Exercise objective: Nothing in the listing should be dropped or altered when it is copied.

───── Given information

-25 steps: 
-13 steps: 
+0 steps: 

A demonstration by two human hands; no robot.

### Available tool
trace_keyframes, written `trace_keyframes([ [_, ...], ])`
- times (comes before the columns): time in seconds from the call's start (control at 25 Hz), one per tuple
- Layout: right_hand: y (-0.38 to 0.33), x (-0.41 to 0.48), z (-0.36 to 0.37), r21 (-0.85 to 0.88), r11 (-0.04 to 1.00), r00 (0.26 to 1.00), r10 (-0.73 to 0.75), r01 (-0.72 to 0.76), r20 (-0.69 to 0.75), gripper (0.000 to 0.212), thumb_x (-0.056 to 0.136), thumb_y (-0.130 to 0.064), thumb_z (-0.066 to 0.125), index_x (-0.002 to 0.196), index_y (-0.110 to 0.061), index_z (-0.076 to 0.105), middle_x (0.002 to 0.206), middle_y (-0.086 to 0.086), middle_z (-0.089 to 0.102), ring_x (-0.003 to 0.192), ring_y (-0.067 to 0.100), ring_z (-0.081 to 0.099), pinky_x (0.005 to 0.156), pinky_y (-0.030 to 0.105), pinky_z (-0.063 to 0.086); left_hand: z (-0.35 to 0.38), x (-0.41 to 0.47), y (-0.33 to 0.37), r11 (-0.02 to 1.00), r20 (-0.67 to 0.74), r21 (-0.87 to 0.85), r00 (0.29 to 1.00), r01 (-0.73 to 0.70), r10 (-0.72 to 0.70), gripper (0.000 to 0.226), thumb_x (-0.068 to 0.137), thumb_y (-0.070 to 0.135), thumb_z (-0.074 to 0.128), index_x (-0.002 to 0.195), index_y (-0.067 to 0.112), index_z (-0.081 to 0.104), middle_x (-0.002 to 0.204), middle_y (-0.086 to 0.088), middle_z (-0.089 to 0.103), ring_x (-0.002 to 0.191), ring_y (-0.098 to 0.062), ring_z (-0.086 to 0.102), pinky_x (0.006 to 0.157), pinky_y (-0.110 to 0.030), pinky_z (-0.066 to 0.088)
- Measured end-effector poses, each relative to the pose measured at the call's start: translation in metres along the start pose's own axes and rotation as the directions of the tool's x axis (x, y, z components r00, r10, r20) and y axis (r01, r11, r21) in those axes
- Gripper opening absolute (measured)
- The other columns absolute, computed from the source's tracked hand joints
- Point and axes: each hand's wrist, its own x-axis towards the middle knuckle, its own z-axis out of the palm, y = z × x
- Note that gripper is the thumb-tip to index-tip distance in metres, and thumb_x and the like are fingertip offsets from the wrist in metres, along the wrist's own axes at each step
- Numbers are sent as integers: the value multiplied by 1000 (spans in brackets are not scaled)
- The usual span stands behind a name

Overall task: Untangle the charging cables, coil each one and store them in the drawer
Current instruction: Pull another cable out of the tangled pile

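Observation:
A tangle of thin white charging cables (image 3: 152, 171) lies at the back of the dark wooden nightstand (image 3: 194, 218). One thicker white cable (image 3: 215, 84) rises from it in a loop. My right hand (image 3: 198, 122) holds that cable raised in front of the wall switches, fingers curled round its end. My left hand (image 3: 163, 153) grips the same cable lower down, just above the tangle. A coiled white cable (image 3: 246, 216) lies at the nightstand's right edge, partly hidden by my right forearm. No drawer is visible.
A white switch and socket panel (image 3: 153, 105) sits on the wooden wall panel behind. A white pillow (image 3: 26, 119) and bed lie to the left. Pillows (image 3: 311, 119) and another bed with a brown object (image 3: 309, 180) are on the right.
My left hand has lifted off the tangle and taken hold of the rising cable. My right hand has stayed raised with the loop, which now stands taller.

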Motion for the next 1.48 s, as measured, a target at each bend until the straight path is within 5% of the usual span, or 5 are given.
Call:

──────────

Solution below:
-25 steps: 
-13 steps: 
+0 steps: 

A demonstration by two human hands; no robot.

### Available tool
trace_keyframes, written `trace_keyframes([ [_, ...], ])`
- times (comes before the columns): time in seconds from the call's start (control at 25 Hz), one per tuple
- Layout: right_hand: y (-0.38 to 0.33), x (-0.41 to 0.48), z (-0.36 to 0.37), r21 (-0.85 to 0.88), r11 (-0.04 to 1.00), r00 (0.26 to 1.00), r10 (-0.73 to 0.75), r01 (-0.72 to 0.76), r20 (-0.69 to 0.75), gripper (0.000 to 0.212), thumb_x (-0.056 to 0.136), thumb_y (-0.130 to 0.064), thumb_z (-0.066 to 0.125), index_x (-0.002 to 0.196), index_y (-0.110 to 0.061), index_z (-0.076 to 0.105), middle_x (0.002 to 0.206), middle_y (-0.086 to 0.086), middle_z (-0.089 to 0.102), ring_x (-0.003 to 0.192), ring_y (-0.067 to 0.100), ring_z (-0.081 to 0.099), pinky_x (0.005 to 0.156), pinky_y (-0.030 to 0.105), pinky_z (-0.063 to 0.086); left_hand: z (-0.35 to 0.38), x (-0.41 to 0.47), y (-0.33 to 0.37), r11 (-0.02 to 1.00), r20 (-0.67 to 0.74), r21 (-0.87 to 0.85), r00 (0.29 to 1.00), r01 (-0.73 to 0.70), r10 (-0.72 to 0.70), gripper (0.000 to 0.226), thumb_x (-0.068 to 0.137), thumb_y (-0.070 to 0.135), thumb_z (-0.074 to 0.128), index_x (-0.002 to 0.195), index_y (-0.067 to 0.112), index_z (-0.081 to 0.104), middle_x (-0.002 to 0.204), middle_y (-0.086 to 0.088), middle_z (-0.089 to 0.103), ring_x (-0.002 to 0.191), ring_y (-0.098 to 0.062), ring_z (-0.086 to 0.102), pinky_x (0.006 to 0.157), pinky_y (-0.110 to 0.030), pinky_z (-0.066 to 0.088)
- Measured end-effector poses, each relative to the pose measured at the call's start: translation in metres along the start pose's own axes and rotation as the directions of the tool's x axis (x, y, z components r00, r10, r20) and y axis (r01, r11, r21) in those axes
- Gripper opening absolute (measured)
- The other columns absolute, computed from the source's tracked hand joints
- Point and axes: each hand's wrist, its own x-axis towards the middle knuckle, its own z-axis out of the palm, y = z × x
- Note that gripper is the thumb-tip to index-tip distance in metres, and thumb_x and the like are fingertip offsets from the wrist in metres, along the wrist's own axes at each step
- Numbers are sent as integers: the value multiplied by 1000 (spans in brackets are not scaled)
- The usual span stands behind a name

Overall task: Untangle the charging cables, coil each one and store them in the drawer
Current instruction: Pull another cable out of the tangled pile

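Observation:
A tangle of thin white charging cables (image 3: 152, 171) lies at the back of the dark wooden nightstand (image 3: 194, 218). One thicker white cable (image 3: 215, 84) rises from it in a loop. My right hand (image 3: 198, 122) holds that cable raised in front of the wall switches, fingers curled round its end. My left hand (image 3: 163, 153) grips the same cable lower down, just above the tangle. A coiled white cable (image 3: 246, 216) lies at the nightstand's right edge, partly hidden by my right forearm. No drawer is visible.
A white switch and socket panel (image 3: 153, 105) sits on the wooden wall panel behind. A white pillow (image 3: 26, 119) and bed lie to the left. Pillows (image 3: 311, 119) and another bed with a brown object (image 3: 309, 180) are on the right.
My left hand has lifted off the tangle and taken hold of the rising cable. My right hand has stayed raised with the loop, which now stands taller.
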
Motion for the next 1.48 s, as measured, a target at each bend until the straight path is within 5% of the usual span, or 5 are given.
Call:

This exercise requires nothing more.